A sphere of refractive index $\mu =2$ has inner radius 10 cm and outer radius 20 cm. It is placed in air as shown in the figure. The distance through which point mark P appear to shift is ……. cm. 

For refraction through the first surface  ${\mu }_1=2,{\mu }_2=1,u=-10cm,r=+10cm$

According to refractive surface formula,

$\begin{array}{l}\because \frac{{\mu }_2}{v}-\frac{{\mu }_1}{u}=\frac{{\mu }_2-{\mu }_1}{r}\\ \Rightarrow \frac{1}{v}-\frac{2}{-10}=\frac{1-2}{10}\\ \Rightarrow \frac{1}{v}=-\frac{1}{10}-\frac{2}{10}=\frac{-1-2}{10}=-\frac{3}{10}\\ \because v=-\frac{10}{3}cm\end{array}$

The image $P_1$ formed by refraction through first surface behaves as object for second surface.
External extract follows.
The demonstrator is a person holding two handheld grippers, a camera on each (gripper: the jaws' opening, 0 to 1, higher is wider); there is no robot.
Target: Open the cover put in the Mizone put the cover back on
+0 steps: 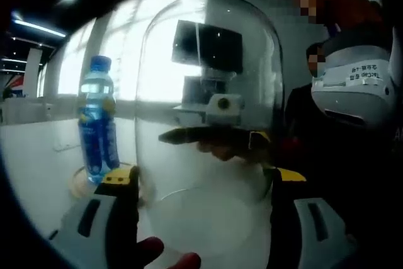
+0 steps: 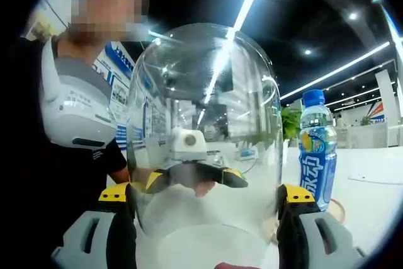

            For second surface,  ${\mu }_1^{\text{'}}=1,{\mu }_2^{\text{'}}=2$

$\begin{array}{l}u\text{'}=-(20+\frac{10}{3})=-\left(\frac{70}{3}\right)cm=\frac{-70}{3}cm,\\ r\text{'}=-10cm\\ \because \frac{{\mu }_2^{\text{'}}}{v\text{'}}-\frac{{\mu }_1^{\text{'}}}{u\text{'}}=\frac{{\mu }_2^{\text{'}}-{\mu }_1^{\text{'}}}{r\text{'}}\\ \Rightarrow \frac{2}{v\text{'}}-\frac{1}{-\frac{70}{3}}=\frac{2-1}{-10}\\ \therefore v\text{'}=-14cm\end{array}$

For refraction through third surface ,

  $\begin{array}{l}{\mu }_1^{\text{'}}=2,{\mu }_2^{"}=1,{\mu }^{"}=-(14+10)=-24cm\\ \because r"=-20cm\\ \because \frac{{\mu }_2^{"}}{v"}-\frac{{\mu }_1^{"}}{u"}=\frac{{\mu }_2^{"}-{\mu }_1^{"}}{r"}\\ \Rightarrow \frac{1}{v"}-\frac{2}{-24}=\frac{1-2}{-20}\\ \Rightarrow v"=-30 cm\\ Thus, shifting in object = 40-30 = 10 cm\end{array}$